Technology Commercialization in Developing Countries
Rice 360 has worked with the Jones Graduate School of Business to offer "Technology Commercialization in Developing Countries," a unique course taught by Dr. Marc Epstein. In the course, MBA students work in teams with undergraduate engineers to develop business plans for global health technologies, including technologies designed by students in the Beyond Traditional Borders initiative.
A Rice MBA student demonstrates the IV drip monitor to a health care provider in Rwanda.
Photo credit: Gale Wiley
In the first half of the course, students teams learn about their products, develop printed marketing materials, and refine their elevator pitches. Students then travel to a developing country -- past countries have included Rwanda and Liberia -- where they undertake field research for their business plans. The students meet with local manufacturers and distributors, government officials, healthcare providers, regulatory agency representatives, non-governmental organizations, and entrepreneurs. Students gather feedback on the design of their technologies and information for their business plans. In the second half of the course, students write their business plans and present them to potential investors and other stakeholders at a public event at Rice University.
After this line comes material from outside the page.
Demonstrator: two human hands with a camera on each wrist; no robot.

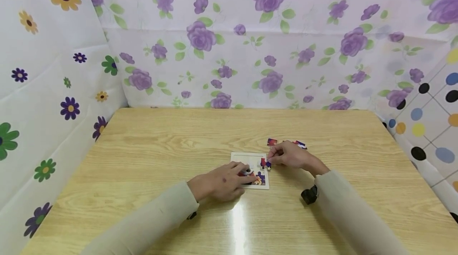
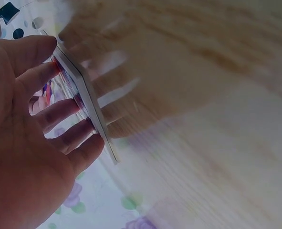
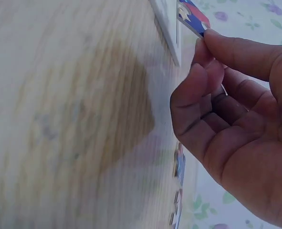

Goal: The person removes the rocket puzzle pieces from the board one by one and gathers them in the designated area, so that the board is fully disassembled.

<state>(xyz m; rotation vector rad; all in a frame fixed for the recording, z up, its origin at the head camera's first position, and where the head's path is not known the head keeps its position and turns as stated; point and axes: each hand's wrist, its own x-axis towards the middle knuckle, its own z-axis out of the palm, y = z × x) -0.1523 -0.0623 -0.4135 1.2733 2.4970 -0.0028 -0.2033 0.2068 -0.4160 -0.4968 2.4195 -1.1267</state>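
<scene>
A small white-framed jigsaw puzzle board lies on the table, with a few colourful pieces set in its lower part. My left hand rests over the board's left side, covering part of the picture. In the left wrist view its spread fingers touch the board near its edge. Over the board's right side, my right hand pinches a red and blue puzzle piece between thumb and forefinger. The right wrist view shows that piece tilted above the board, its other fingers curled.
Loose puzzle pieces lie behind the right hand, some partly hidden by it. The wooden table is bordered by a floral cloth at the back and patterned cloths at both sides. Dark bands with small devices sit at the wrists.
</scene>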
Technologies have included a suite of medical backpacks, including general diagnostic, ob/gyn, dental, eyecare, and community health outreach; an IV-drip monitor to safely and accurately deliver IV fluid to children; a bubble Continuous Positive Airway Pressure device for neonates; the DoseRight syringe clip; a hand-powered centrifuge for the diagnosis of anemia; an LED-based phototherapy light to treat jaundice; and a filter-paper based anemia test.